Cover Giugno 2017: Kevin Morby

La cover di questo mese è dedicata a Kevin Morby: una delle figure più creative della scena rock underground americana degli ultimi anni, con la mente e le mani in tante band e progetti. Un vero e proprio vagabondo musicale in continuo movimento: tra Kansas City, Brooklyn e Los Angeles negli ultimi anni ha suonato, scritto, registrato canzoni insieme ad altri musicisti o più semplicemente da solo. Dapprima elemento portante – bassista – nel suono folk psichedelico dei newyorkesi Woods e poi artista alla ricerca di una propria identità sonora e autoriale : partendo dall’esperienza a suon di garage pop dei Babies ha quindi cominciato a pubblicare dischi a suo nome, tutti figli della terra americana, dando vita a un mondo musicale contemporaneo con radici nel folk, nel country made in USA e una narrazione sonora che gira (sempre o quasi) attorno a posti, luoghi del paesaggio americano, che diventa protagonista, quasi concreto, di molte canzoni, fino ad essere quasi umanizzato, citando un verso della title track dell’esordio del musicista americano, “Harlem River, tell me, is it true?”.
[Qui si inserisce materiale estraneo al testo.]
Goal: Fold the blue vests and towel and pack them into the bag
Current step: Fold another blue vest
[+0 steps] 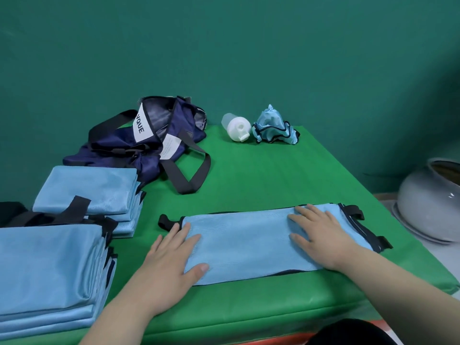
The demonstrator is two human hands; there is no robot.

In “City Music”, nuovo disco in uscita, Morby continua sulla stessa lunghezza d’onda: stesso modo di raccontare e fare musica. L’album, scritto in contemporanea con il disco precedente, ne è sostanzialmente la controparte opposta da un punto di vista concettuale e sonoro. Si passa dalla vita in quel di Los Angeles, descritta in “Singing Saw”, alla solitudine delle persone, che pur vivendo in una grande città, si rinchiudono in se stessi lontano dalla socialità e frenesia urbana. Storie metropolitane di isolamento, quindi. Morby ritorna pertanto alle origini, al suono di New York, quello dei Babies e quello, soprattutto, dei “suoi eroi” come Lou Reed, Ramones e Television. Un universo di note rock’n’roll in antitesi con quello più rurale delle produzioni più recenti. Solo in apparenza, però : il suono di “City Music” è chiaramente e volutamente quello da live band ma alla fine, forse anche non in maniera inconscia, nella struttura canzone degli undici brani il musicista americano dà voce a tutte le sue anime musicali – acustica e chitarristica, folk e rock – finendo per fonderle insieme. Un passo quindi significativo verso la creazione di un senso estetico e poetico personale.